Under the proposed rule, for the first time, contract performance assessments performed by government personnel would include an evaluation of the prime contractor’s performance relating to its payment of subcontractors and suppliers. “Many have worked hard over many years to educate policymakers for the federal procurement system that payment protections for subcontractors and suppliers are necessary if projects are to be completed on-time, on-budget, and to a performance level that meets or exceeds the contract standards,”
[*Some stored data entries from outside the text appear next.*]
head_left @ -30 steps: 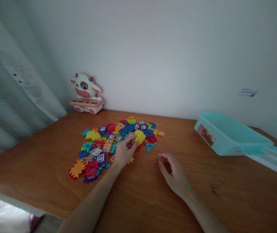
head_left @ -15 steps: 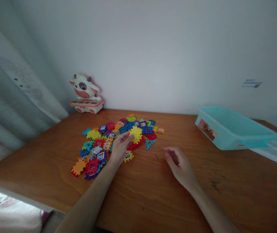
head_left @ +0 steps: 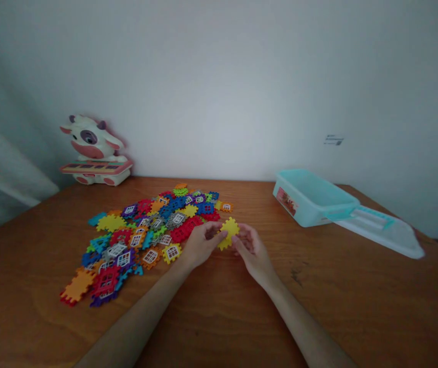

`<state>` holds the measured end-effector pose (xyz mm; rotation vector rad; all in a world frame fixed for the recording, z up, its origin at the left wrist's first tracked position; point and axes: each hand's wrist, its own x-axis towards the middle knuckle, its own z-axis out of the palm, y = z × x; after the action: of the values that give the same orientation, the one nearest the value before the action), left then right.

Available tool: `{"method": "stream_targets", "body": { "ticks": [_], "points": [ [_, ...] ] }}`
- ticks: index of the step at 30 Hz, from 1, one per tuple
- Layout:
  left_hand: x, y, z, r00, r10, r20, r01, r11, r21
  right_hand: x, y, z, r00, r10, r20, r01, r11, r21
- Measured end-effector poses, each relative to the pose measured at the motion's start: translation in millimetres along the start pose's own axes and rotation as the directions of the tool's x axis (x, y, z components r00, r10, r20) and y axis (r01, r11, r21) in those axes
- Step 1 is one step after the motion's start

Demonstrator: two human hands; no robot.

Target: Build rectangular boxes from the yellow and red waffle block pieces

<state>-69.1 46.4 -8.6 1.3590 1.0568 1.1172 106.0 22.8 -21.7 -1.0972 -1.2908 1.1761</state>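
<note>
Between my two hands is a yellow building tile [head_left: 228,234] with toothed edges, held above the table. My left hand [head_left: 202,243] pinches its left side, thumb across the face. On the other side my right hand [head_left: 253,251] has its thumb and fingers closed on the tile's right edge. Left of my hands spreads a pile of interlocking tiles in many colours; a yellow window tile [head_left: 171,253] and an orange window tile [head_left: 151,257] lie closest to my left wrist. A red tile [head_left: 185,229] sits just behind my left hand.
A turquoise plastic box [head_left: 310,199] stands at the back right, its clear lid [head_left: 379,230] leaning out from its near end. A cow-shaped toy piano [head_left: 95,153] is at the back left, near a pale curtain. The wooden table [head_left: 211,317] meets a white wall.
My left hand has carried the yellow tile from the pile toward me. My right hand has come in and taken its right edge. The view has turned to the right.
</note>
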Motion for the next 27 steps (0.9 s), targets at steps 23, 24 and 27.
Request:
{"method": "stream_targets", "body": {
  "ticks": [23,24,27],
  "points": [
    [-18.2,-21.5,16.8,0.885,0.357,0.299,-0.440,0.431,0.788,-1.0,17.5,-59.3,0.996,-0.082,0.042,0.092,0.903,-0.420],
    [-18.7,-20.8,16.6,0.885,0.359,0.296,-0.438,0.427,0.791,-0.3,17.8,-61.0,0.993,-0.116,0.031,0.117,0.881,-0.459],
    [-20.5,-19.3,16.4,0.887,0.362,0.288,-0.432,0.427,0.794,3.0,16.0,-67.8,0.985,-0.175,-0.003,0.143,0.812,-0.566]
  ]
}}
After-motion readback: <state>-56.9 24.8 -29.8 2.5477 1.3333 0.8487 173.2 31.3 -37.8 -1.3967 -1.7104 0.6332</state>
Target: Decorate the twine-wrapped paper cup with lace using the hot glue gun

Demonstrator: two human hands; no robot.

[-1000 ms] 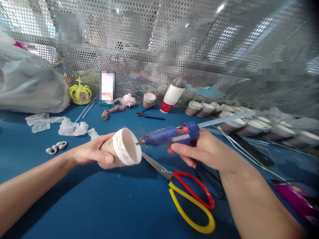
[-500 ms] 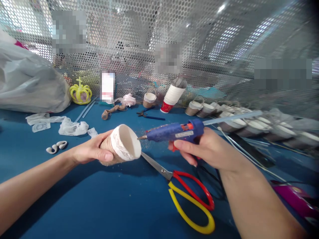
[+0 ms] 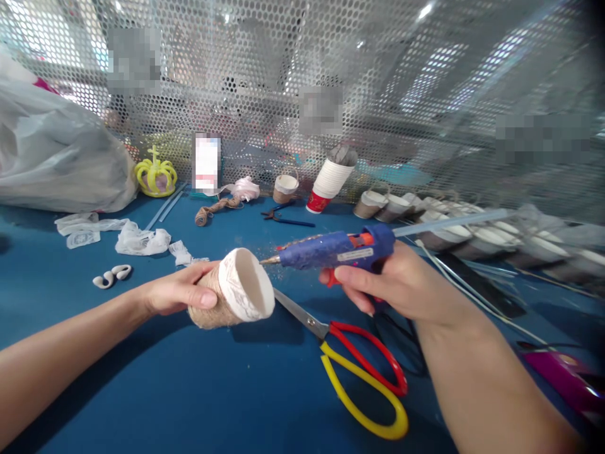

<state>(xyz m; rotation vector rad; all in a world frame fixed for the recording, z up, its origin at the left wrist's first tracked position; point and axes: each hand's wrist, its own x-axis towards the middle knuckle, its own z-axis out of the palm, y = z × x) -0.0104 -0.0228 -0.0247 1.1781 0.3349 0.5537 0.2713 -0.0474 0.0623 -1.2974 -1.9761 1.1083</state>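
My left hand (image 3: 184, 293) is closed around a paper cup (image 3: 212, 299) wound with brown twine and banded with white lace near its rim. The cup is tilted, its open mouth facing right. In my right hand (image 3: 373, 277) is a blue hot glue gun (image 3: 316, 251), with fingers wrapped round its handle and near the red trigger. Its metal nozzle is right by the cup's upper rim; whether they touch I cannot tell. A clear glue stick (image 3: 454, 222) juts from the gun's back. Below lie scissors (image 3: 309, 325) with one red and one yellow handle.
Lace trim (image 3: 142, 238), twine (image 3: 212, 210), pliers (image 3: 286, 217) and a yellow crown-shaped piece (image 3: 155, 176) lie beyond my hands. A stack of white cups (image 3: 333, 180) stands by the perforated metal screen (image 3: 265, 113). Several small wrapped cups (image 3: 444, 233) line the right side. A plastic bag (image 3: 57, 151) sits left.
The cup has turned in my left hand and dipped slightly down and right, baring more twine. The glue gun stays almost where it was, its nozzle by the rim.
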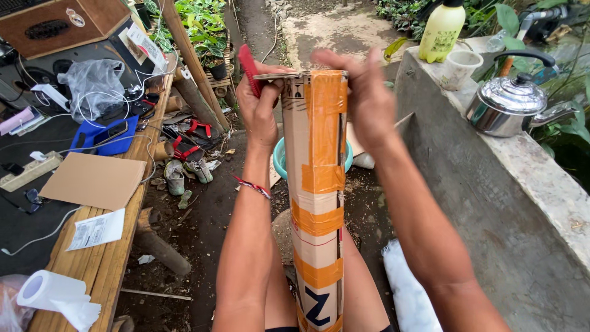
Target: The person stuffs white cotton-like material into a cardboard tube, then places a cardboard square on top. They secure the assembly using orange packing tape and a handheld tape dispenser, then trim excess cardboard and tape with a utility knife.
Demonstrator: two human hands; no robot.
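Note:
A long narrow cardboard box (316, 203) wrapped with bands of orange tape stands upright between my knees. My left hand (258, 110) grips the box's top left corner and also holds a red utility knife (248, 67) that sticks up past my fingers. My right hand (362, 98) is curled over the top right edge of the box, fingers on the top flap. Both forearms frame the box.
A bamboo bench (101, 258) on the left carries a cardboard sheet (92, 179), a paper slip, a tissue roll (52, 292), cables and a phone. On the concrete ledge (522, 184) to the right are a steel kettle (510, 104), a yellow bottle and a cup. A teal basin (279, 157) sits behind the box.

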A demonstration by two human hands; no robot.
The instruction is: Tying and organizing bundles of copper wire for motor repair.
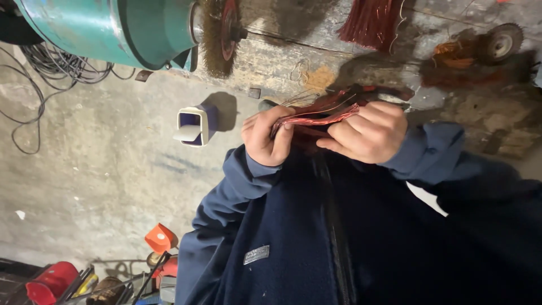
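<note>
Both hands are clamped on a bundle of copper wire [316,116], held up close to the chest of a dark blue fleece jacket [316,243]. The left hand [266,135] is wrapped around one end with the fingers curled over it, and the right hand [370,133] is fisted on the other end, so the two hands sit just beside each other with the reddish strands running between them. A few loose strands poke out past the knuckles.

Behind them there's a teal grinder [118,28] with a wire brush wheel [217,34] on its shaft, sitting on a grubby wooden surface [282,62]. More copper wire [370,22] lies fanned out further along, plus a small wheel [499,40] near the far end. A little white and blue box [195,125] sits on the concrete floor [101,181], with black cable [39,73] looping nearby and red tools [53,279] down in the corner.
</note>
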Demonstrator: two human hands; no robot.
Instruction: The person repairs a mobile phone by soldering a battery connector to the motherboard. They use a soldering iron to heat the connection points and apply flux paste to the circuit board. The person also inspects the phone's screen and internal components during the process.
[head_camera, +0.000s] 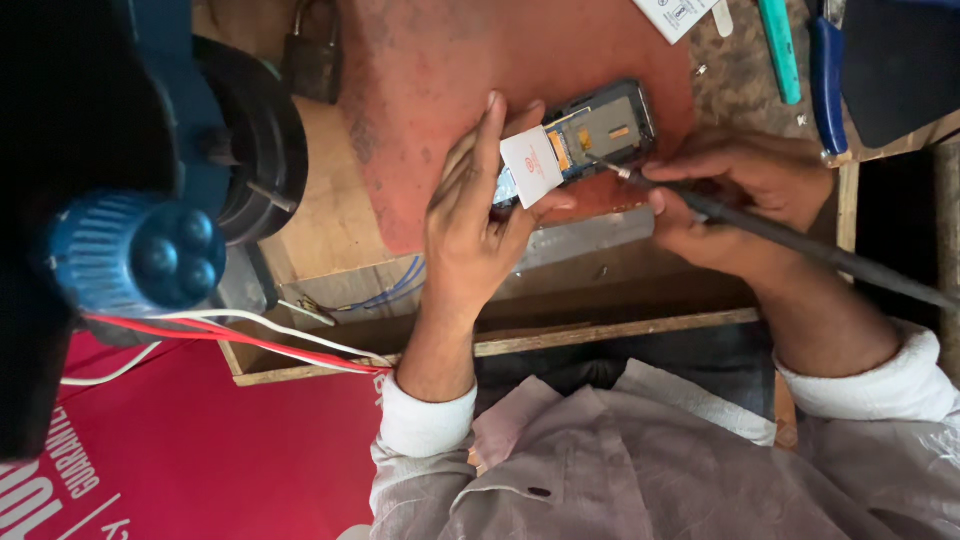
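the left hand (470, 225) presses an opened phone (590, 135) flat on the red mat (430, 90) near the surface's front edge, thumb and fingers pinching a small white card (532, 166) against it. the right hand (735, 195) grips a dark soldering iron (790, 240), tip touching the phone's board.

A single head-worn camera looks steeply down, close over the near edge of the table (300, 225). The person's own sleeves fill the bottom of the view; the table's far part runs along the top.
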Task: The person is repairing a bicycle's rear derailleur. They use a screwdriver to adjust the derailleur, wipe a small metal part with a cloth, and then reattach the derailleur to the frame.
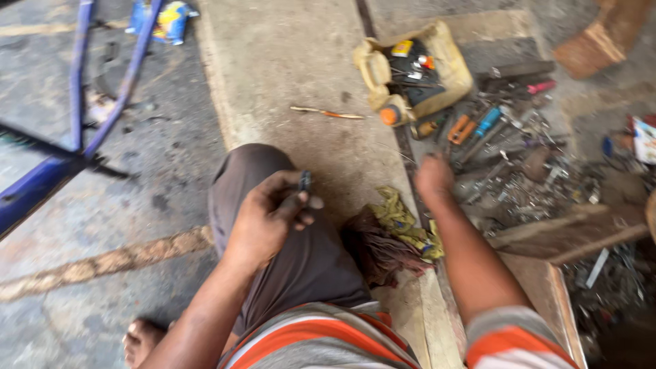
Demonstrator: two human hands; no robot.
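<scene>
- The left hand (270, 215) rests over the person's bent knee in dark trousers (287, 246); its grip is closed around a small dark metal piece (305, 181), pinched between thumb and fingers, with the piece's top end sticking up above the knuckles.
- The right hand (434, 176) reaches out to the edge of a scatter of tools and scrap metal (526, 174) on the floor; it is blurred and seen from behind, so I cannot tell whether its grip is wide, narrow or holding anything.
- Just beside the right forearm, between it and the knee, lies a yellow and dark red rag (393, 232) on the concrete floor (287, 61).
- Beyond the right hand sits a cut-open yellow plastic jug (451, 65) with small parts inside, an orange cap at its near corner.
- A thin stick-like tool (328, 112) lies on the concrete near the jug.
- A blue metal frame (82, 102) stands at the floor's far left, well apart from both hands.
- A wooden plank (567, 236) lies to the right of the right arm.
</scene>
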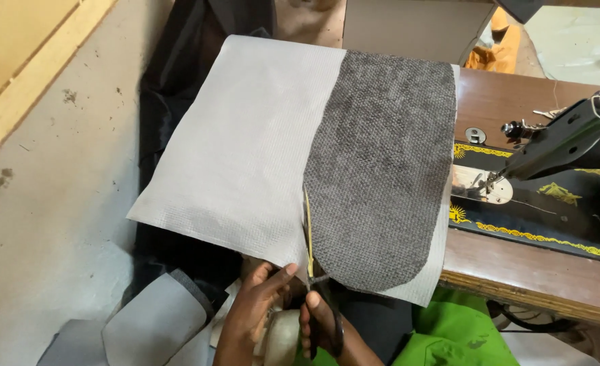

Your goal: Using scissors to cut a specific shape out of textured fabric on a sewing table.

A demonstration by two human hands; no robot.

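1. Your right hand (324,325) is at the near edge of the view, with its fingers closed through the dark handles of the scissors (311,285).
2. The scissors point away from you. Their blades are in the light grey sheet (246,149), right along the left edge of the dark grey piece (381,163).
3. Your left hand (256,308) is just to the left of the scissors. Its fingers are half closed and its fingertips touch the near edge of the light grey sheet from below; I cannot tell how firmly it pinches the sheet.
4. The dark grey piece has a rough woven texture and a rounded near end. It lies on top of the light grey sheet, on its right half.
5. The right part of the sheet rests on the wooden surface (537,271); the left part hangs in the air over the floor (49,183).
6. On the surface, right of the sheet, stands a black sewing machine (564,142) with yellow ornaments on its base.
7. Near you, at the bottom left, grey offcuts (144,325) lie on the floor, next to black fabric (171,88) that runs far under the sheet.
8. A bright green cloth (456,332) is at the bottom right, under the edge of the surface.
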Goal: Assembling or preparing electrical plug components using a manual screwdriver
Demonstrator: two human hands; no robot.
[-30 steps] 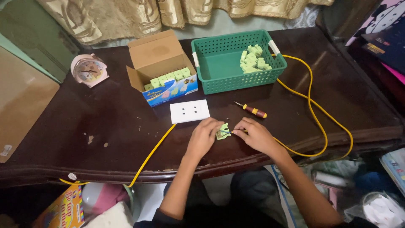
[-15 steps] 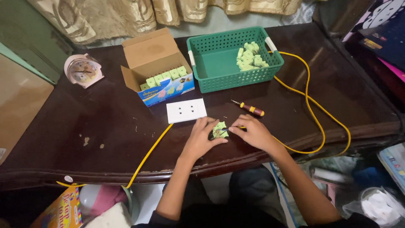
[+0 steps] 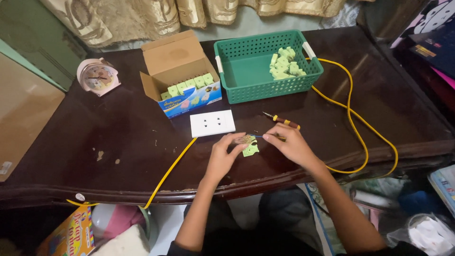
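Observation:
My left hand (image 3: 224,155) pinches a small light-green socket part (image 3: 250,148) at the near middle of the dark wooden table (image 3: 95,142). My right hand (image 3: 290,143) holds the end of a thin wire against that part, close to the yellow cable (image 3: 355,128). Just beyond my fingers lie a white socket faceplate (image 3: 212,123) and a small screwdriver (image 3: 284,121) with a red and yellow handle.
A green plastic basket (image 3: 246,71) at the back holds several light-green parts (image 3: 284,62). To its left, an open cardboard box (image 3: 182,71) holds a row of the same parts. A pink alarm clock (image 3: 97,77) stands far left. Clutter lies below the table edge.
Both hands have shifted slightly away from the table edge with the green part. My right hand now holds a thin wire to it. The camera view moved a little.

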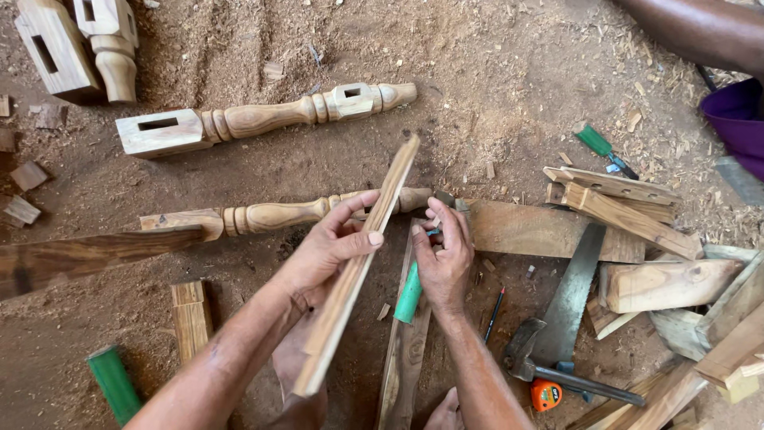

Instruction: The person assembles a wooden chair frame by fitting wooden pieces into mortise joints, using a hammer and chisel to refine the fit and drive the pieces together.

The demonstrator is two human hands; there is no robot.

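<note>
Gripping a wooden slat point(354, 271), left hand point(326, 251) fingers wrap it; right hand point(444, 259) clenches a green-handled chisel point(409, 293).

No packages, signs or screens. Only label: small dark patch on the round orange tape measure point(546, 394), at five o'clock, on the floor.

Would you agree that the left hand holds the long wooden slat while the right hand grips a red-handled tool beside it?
Not quite: the head view shows the tool in the right hand has a green handle, not red. The left hand does hold the long wooden slat.
</note>
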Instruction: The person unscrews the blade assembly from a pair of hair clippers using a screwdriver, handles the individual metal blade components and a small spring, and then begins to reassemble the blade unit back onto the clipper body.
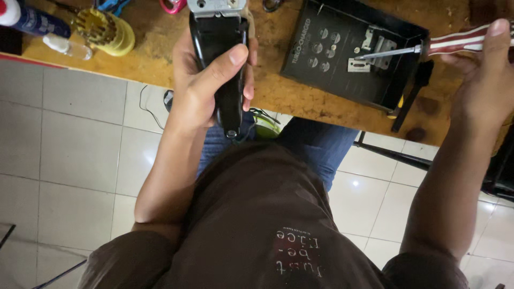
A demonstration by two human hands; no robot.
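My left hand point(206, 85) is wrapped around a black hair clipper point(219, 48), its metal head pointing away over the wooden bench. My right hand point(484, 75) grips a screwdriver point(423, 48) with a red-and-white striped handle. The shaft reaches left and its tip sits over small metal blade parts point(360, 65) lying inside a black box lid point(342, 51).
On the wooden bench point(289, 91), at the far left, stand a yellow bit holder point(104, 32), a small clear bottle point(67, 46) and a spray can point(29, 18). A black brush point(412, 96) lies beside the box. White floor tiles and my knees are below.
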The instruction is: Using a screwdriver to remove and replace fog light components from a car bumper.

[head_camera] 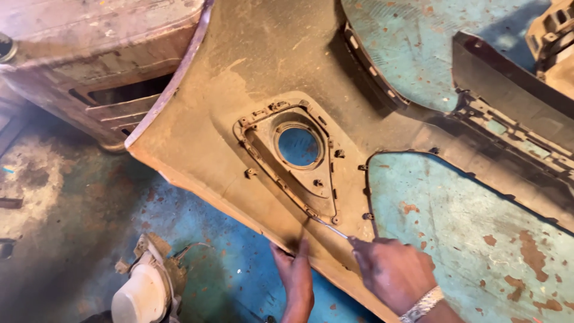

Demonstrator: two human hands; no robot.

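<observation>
Fingers (359,248) hiding thin tool's (329,227) handle end

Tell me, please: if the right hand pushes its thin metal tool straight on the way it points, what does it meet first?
Probably the lower corner of the fog-lamp bracket on the bumper. The right hand aims the thin tool up-left, its tip about there already; actual contact is unclear.

dusty brown bumper (251,72), rust-spotted teal floor (466,239)
</observation>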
ASA Executive Vice President E. Colette Nelson explained. “It only makes good business sense for the taxpayers, as well as the subcontractor that wants to do the best possible job for its own government.” ASA proposed additional changes to the Federal Acquisition Regulation that would make the evaluations of payments to subcontractors public through the Federal Awardee Performance and Integrity Information System (FAPIIS). “Public access to such performance information regarding payment will not disadvantage prospective prime contractors in their competition to be awarded a prime contract,” ASA wrote. “Access to such information will, however, provide prospective subcontractors with essential cash-flow information when they are pricing their subcontract proposals to the competing prime contractors. … Such information will permit the prospective subcontractors to make the very best offer. This will result in cost benefits to the buying agency and ultimately the taxpayers.” Read More.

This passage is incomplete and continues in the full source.